Will the airway stay open on its own? Does anything endanger it?
“God damn, I’m hungry and I am
going to remember all of this shit!” Roy groaned as we sat together in the students’ lounge during a meal break.
“Chill, man. We got through Orson’s class, we’ll get through this, c’mon. Do it again: trace the path of a drop of blood from a toe and back,” I urged him, his anxiety reflecting mine. I just hid it for the moment because we had to know this, inside out and backward, and I couldn’t focus if I let him freak out. The only thing that betrayed my nerves was my hand running through the thick brown hair that I kept just shy of shoulder length—a family trait, both the hair and the gesture.
“Yeah, and she says men are evolutionarily inferior because of that whole excretion/reproduction thing,” he reminded me, a worried frown creasing his almost coal-colored forehead.
“Dude.” I laughed, because it was true, she had said that, and so had Baumel and Finkelstein and even the lab assistant in our first year. “I don’t think she meant your brain.”
“Don’t be so sure about that, Scotty,” he shot back, using my nickname instead of calling me Tori like he usually did.
“Okay, from the top, uh, toe.” He grinned and closed his eyes to concentrate. “From the capillaries to the venules, to the veins, dumping into the inferior vena cava…” He went through the drill and got it right.
My turn was all about flow in the heart itself, from right atrium through to the tri-flapped valve, down to ventricle, up through pulmonary valve…yeah, the works. From there, we reviewed the tricky part of the basics: the pulmonary artery is the only one with deoxygenated blood (artery—away!), while the pulmonary vein is the only one that carries oxygenated blood (from the Latin—
, “come, return”).
There was more, and I was just pulling out another text with a diagram when Kerry announced her arrival by straddling my legs and swooping down for a kiss that was all fuck.
“Hey, baby,” I murmured when she let me up for air.
“You hard?” she asked softly into my ear, her dark blond hair brushing against my lips.
“Mm-hmm,” I answered, “and I’ve got an exam to study for.”
Her light green eyes looked into mine. “Smile, baby,” she said, smoothing my forehead with her fingertips, “you’re scaring Roy.”
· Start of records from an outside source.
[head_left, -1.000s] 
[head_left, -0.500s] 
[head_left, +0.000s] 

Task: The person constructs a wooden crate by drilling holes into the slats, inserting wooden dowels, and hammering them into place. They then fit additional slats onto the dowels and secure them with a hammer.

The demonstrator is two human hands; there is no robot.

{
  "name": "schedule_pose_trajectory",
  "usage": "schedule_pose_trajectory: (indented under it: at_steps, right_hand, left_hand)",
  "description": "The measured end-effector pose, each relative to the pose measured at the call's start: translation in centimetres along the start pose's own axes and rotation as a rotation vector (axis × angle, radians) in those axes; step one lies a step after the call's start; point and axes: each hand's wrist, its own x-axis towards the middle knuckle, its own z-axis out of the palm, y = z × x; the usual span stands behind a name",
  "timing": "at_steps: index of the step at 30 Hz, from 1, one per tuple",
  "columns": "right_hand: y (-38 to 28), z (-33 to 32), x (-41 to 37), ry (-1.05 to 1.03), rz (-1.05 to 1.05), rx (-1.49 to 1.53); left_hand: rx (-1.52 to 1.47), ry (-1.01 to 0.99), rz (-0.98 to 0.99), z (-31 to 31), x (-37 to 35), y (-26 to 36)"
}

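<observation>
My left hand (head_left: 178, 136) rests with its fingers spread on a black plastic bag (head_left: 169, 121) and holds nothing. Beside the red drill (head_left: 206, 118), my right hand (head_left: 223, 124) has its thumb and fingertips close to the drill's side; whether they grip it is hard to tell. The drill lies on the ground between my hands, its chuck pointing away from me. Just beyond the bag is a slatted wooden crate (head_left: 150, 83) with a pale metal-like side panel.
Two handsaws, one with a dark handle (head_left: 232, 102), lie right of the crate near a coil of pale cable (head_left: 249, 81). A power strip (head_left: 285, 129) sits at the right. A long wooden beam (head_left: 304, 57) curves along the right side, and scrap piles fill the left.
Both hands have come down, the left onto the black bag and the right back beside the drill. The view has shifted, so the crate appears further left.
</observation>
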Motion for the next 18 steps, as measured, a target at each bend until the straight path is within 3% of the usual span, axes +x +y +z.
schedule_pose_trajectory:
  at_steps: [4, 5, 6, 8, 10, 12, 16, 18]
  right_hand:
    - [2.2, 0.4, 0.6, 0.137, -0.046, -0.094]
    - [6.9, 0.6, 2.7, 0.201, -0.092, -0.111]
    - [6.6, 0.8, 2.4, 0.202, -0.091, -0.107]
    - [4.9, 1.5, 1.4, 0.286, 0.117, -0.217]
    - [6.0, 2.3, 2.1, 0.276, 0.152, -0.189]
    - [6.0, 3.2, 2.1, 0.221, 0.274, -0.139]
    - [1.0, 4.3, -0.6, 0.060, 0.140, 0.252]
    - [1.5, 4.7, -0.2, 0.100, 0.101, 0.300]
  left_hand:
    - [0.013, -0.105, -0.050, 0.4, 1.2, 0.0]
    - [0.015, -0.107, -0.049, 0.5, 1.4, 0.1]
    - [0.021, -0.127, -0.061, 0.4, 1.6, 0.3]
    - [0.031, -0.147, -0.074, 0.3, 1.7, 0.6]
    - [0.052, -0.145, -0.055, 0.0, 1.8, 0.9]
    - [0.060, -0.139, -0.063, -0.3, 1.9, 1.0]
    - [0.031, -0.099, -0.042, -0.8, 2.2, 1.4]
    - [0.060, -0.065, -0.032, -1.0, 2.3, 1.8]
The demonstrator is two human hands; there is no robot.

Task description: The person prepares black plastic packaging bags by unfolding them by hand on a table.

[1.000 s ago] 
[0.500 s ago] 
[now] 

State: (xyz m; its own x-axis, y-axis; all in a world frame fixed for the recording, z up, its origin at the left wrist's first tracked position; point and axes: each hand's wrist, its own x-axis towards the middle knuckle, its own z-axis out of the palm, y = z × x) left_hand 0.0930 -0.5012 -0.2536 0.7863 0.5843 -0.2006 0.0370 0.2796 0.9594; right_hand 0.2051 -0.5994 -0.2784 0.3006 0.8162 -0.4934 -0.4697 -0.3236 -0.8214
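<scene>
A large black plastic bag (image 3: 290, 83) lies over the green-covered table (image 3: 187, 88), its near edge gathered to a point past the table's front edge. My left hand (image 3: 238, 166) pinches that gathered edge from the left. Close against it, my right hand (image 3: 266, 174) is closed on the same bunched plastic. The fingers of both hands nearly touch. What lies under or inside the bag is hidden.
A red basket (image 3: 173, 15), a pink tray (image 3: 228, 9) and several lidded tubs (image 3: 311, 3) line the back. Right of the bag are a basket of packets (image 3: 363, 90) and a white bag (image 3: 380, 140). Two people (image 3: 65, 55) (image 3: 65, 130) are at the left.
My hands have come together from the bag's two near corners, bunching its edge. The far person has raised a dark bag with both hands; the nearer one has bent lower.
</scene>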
Had I sat up straight, I could have peered over her head because, at just over five foot, Kerry was charmingly petite to my 5’9”, somewhat lanky frame, but that would have forced me to change positions—and I was enjoying this too much. Instead, I put the smile she requested on my face and peered around her arm to see Roy for myself. He was studiously ignoring us by reading my notes.
“Are we scaring you, Roy?” I asked.
“Hey, Kerry,” he said, glancing up for a moment, only to frown back down at my handwriting.